Originally Posted By: melissag
This sounds like something I would say. What is the challenge, PM?


It's back earlier in the thread - the final play in The Playbook. To protect the names of the innocent, it's called "The Robin".

And yes, the challenge is to get her back, but it's a secret last play, so I can't really go into the details of the steps and I really shouldn't even be talking about it too much on a public forum.

But I'll give you a hint: the last step is "Hope she says 'yes'".

Originally Posted By: melissag
What if, instead of the challenge being making your XW come back to you (which we all know you have no control over), it was FOR YOU to live a happy life? (Irrespective of whether XW is part of it.)


I won't be happy if I haven't exhausted all resources pursuing what I think is right.

Originally Posted By: melissag
I would actually call that the possimpossible. But neither one makes a damn bit of sense. wink


Mine makes perfect sense, you're just not watching the right TV shows. wink

Originally Posted By: melissag
Quote:
The bottom line for me is: is it the right thing to do? And also: not doing something I will regret.


What does "right"mean? Right for what? For whom? And how do you know?


"Right" is making sure my decisions are square with two people: me and God.

I am open to counsel from others, but at the end of the day, He and I are the two I am ultimately accountable to.

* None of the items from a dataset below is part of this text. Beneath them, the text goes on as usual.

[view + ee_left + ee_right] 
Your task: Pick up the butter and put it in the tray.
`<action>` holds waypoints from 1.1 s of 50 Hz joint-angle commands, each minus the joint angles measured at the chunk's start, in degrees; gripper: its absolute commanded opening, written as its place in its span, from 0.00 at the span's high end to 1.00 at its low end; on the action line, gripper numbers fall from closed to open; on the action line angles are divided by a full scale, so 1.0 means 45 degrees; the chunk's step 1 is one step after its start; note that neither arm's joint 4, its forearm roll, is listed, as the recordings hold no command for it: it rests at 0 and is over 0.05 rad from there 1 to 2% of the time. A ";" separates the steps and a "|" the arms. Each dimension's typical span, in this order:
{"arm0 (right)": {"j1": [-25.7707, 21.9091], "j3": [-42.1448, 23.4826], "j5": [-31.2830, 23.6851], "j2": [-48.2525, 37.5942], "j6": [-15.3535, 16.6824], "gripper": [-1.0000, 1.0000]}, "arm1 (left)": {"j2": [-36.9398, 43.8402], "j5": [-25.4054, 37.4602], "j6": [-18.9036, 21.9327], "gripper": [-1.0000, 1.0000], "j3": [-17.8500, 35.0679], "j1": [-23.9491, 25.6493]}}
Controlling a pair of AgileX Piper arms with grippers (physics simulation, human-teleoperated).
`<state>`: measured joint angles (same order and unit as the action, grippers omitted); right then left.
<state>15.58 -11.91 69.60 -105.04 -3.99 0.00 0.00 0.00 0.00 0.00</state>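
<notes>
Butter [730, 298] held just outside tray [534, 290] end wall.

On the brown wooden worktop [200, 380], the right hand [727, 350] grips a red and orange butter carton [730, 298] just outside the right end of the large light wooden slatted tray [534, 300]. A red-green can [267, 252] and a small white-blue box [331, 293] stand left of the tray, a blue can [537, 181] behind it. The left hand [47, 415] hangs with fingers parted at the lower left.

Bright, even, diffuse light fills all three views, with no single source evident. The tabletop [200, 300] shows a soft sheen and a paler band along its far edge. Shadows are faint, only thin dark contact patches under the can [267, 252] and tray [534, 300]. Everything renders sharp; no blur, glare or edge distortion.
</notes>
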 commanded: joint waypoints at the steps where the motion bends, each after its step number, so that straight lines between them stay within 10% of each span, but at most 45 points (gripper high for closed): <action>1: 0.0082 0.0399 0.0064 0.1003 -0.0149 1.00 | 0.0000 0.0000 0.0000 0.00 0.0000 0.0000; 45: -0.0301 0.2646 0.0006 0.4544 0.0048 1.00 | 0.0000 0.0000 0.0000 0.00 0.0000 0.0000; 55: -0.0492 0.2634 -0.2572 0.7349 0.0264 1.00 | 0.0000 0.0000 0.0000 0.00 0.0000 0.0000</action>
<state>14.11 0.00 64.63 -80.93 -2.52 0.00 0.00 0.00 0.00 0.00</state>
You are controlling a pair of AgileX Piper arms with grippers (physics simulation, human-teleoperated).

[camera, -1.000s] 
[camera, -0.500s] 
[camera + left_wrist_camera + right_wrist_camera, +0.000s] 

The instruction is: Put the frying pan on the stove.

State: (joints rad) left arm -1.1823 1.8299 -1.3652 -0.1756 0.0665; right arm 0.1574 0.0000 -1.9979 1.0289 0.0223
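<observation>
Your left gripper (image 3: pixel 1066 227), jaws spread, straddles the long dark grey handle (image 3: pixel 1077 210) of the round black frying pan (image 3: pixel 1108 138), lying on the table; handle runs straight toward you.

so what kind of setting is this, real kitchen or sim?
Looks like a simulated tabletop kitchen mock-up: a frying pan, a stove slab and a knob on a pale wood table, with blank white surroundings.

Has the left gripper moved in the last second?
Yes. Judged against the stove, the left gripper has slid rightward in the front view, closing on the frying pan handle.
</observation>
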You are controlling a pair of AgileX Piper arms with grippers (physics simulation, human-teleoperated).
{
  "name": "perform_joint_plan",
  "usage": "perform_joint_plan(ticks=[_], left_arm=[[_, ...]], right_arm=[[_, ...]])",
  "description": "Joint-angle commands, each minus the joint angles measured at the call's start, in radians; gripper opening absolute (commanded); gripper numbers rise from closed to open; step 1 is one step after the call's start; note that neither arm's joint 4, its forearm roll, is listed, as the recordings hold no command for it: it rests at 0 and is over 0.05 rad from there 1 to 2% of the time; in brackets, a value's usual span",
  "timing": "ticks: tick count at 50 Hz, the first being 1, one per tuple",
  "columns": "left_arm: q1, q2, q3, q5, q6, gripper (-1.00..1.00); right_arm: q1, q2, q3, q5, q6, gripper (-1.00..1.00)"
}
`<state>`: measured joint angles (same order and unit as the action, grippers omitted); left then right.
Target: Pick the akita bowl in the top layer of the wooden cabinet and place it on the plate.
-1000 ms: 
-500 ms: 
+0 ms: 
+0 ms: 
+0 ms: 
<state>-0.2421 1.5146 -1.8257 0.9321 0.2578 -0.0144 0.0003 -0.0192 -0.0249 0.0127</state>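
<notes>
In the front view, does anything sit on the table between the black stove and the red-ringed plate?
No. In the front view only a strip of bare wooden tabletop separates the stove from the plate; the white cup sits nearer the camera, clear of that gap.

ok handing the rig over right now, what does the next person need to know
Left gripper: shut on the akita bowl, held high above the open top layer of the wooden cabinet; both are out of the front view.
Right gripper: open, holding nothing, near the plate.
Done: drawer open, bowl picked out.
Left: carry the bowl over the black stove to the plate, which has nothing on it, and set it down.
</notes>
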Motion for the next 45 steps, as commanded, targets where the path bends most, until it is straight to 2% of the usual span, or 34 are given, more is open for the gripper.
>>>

Originally Posted By: melissag
Quote:
Well she doesn't want a relationship with me now without her issues addressed, and no I will not decide that the person she is now and the R we have now is enough for me. It is not.


OK, so what are you doing, then?


Being patient, hoping she's "getting there" as she told me.

Originally Posted By: melissag
Quote:
I DID feel done. But then I ran a little experiment that showed me I'm not ready for someone else right now, so I can't use that tool to facilitate me moving on.


Ummm. Have you realized the flaw in this logic? If you continue to hang on to your XW, do you think you will ever be ready for someone else?


I made a vow...a covenant (not a contract). I don't know what else to say, but her actions have nothing to do with mine.

Originally Posted By: melissag
Also, why do you need that tool to facilitate you moving on? You don't need to move on with someone else to move forward without your XW, do you?


No, I don't. I was angry and pissed and wanted to see if it would help. It was a mistake.

Originally Posted By: melissag
Quote:
And I also got a kick in the seat of the pants of my morals and values, and that picked me back up again. It woke me back up, so I stood up, went and bought my ducky inner-tube floaty, and am standing on the shore again.


I don't know how you are getting any action from any women wearing this ridiculous ducky thing on your waist, but to each her own, I guess. wink

But seriously . . . what are your morals and values that are in play here? And when does your happiness become part of that?


Well I certainly can't be happy if I'm violating my morals and values. I have found I can be happy without XW, but I can't be happy if I'm not doing what's right, which for me is standing - especially when we still have such a strong connection.

Originally Posted By: melissag
I am not sure where to draw that line. And maybe it is because I am a woman, and I have a daughter, but I wonder . . . if I were to hang on for 2+ years, while H continues to break my heart, am I teaching her the right thing or the wrong thing?


I fully believe that I am teaching my children the right things. I love their mother. I made a promise to her. As C.S. Lewis put it:

"And, of course, the promise, made when I am in love and because I am in love, to be true to the beloved as long as I live, commits me to being true even if I cease to be in love. A promise must be about things that I can do, about actions: no one can promise to go on feeling in a certain way. He might as well promise never to have a headache or always to feel hungry."
(C.S. Lewis - 1952)


I am teaching them persistence, perseverance, hard work, honoring your word, respecting family, loving throughout really difficult times - even when someone is hurting you, kindness, compassion, faithfulness, goodness, gentleness, self control, humility, and trust in God.

But I can't answer that question for you. Only you can answer that question for you. Though many of our situations are so amazingly alike, they are all still unique.

-PM


M:12y - BD:12/11 - D:6/13 - 4Ds

"The ultimate measure of a man is not where he stands in moments of comfort and convenience, but where he stands at times of challenge and controversy." -MLK Jr.